The STRONGER Patents Act of 2019 would actually strengthen patent owners' positions, but only through weakening other parties' defenses. It would essentially eliminate post-grant proceedings as a means of obtaining an early and rapid adjudication of validity before product launch. Even after product launch, it would establish so many hurdles to effective review that it would make seeking PTAB review far less attractive than before, and likely less attractive than court litigation. Thus, it would beat back the wave of post-grant proceedings that have eliminated many patents. While it may be true that the AIA went overboard in making the PTAB into patent death squads,[8] the STRONGER Patents Act appears to go overbroad in tightly shackling petitioners.
[1] The full title of the bill is the "Support Technology and Research for Our Nation's Growth and Economic Resilience Patents Act of 2019," S. 2082.
[2] The bill is sponsored by Senator Coons (D-DE) and cosponsored by Senators Cotton (R-AR), Durbin (D-IL), Hirono (D-HI), Kennedy (R-LA), and Cramer (R-ND).
[3] There is a minor exception that would allow a party to file an additional petition if it is subsequently charged with infringement of additional claims.
[4] An IPR petitioner would be able to argue in court that a claimed invention was in public use, on sale, or otherwise available to the public before the effective filing date, but those arguments are not available in an IPR.
[5] "Congress shall make no law . . . abridging . . . the right of the people . . . to petition the Government for a redress of grievances."
[6] eBay Inc. v. MercExchange, L.L.C., 547 U.S. 388 (2006).
[7] The bill would also allow State Attorneys General to enforce the law in certain circumstances.
[8] At least according to then Chief Judge Rader, speaking at the October 2013 AIPLA annual meeting.

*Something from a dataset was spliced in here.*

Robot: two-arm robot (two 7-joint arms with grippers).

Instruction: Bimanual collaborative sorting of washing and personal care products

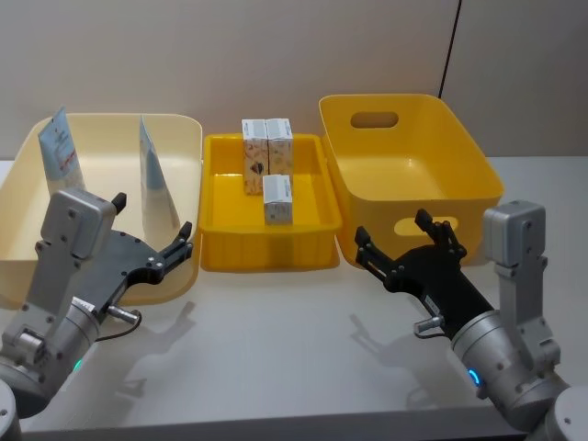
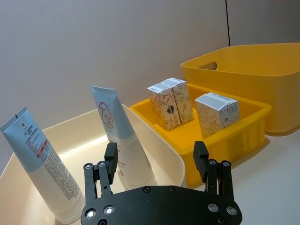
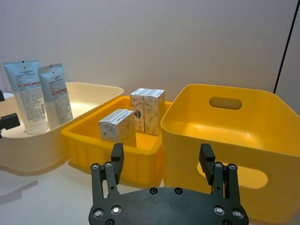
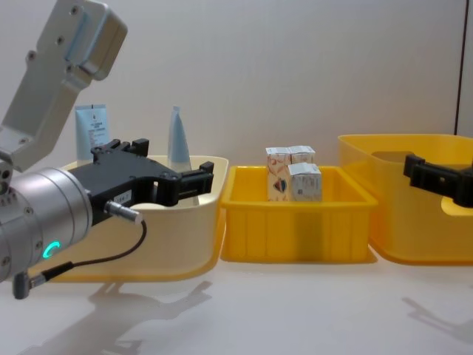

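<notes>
On a white table (image 1: 276,358), a cream bin (image 1: 101,119) sits left; a shallow yellow tray (image 1: 266,250) stands just beside it, centre; a deep yellow bin (image 1: 423,152) with handle slots stands right; pale wall (image 1: 276,55) behind.

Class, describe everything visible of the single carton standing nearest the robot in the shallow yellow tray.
The lone carton is a small whitish cardboard box with orange and blue print and a pale top. It stands upright, closed, on the floor of the shallow yellow tray, nearer the robot than the paired cartons. Only the tray touches it.
</notes>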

Sadly, the actual legislative text appears to have been taken down and replaced with a one-page summary. I am not sure, therefore, of the exact statutory language. I have to wonder, however, if there is simply some huge misunderstanding afoot regarding the multiple petitions provisions. Such a restriction would be (as you note) so clearly unconstitutional, that I cannot understand why the sponsors would insert such an obviously insupportable provision in the bill. It would be one thing to say that each petitioner is limited to a single petition. To say, however, that there may only be a single petition filed against any given patent claim is egregious.
I really like the unwinding of Ebay, however. I hope that a modified version of this bill passes, with the constitutional infirmities removed.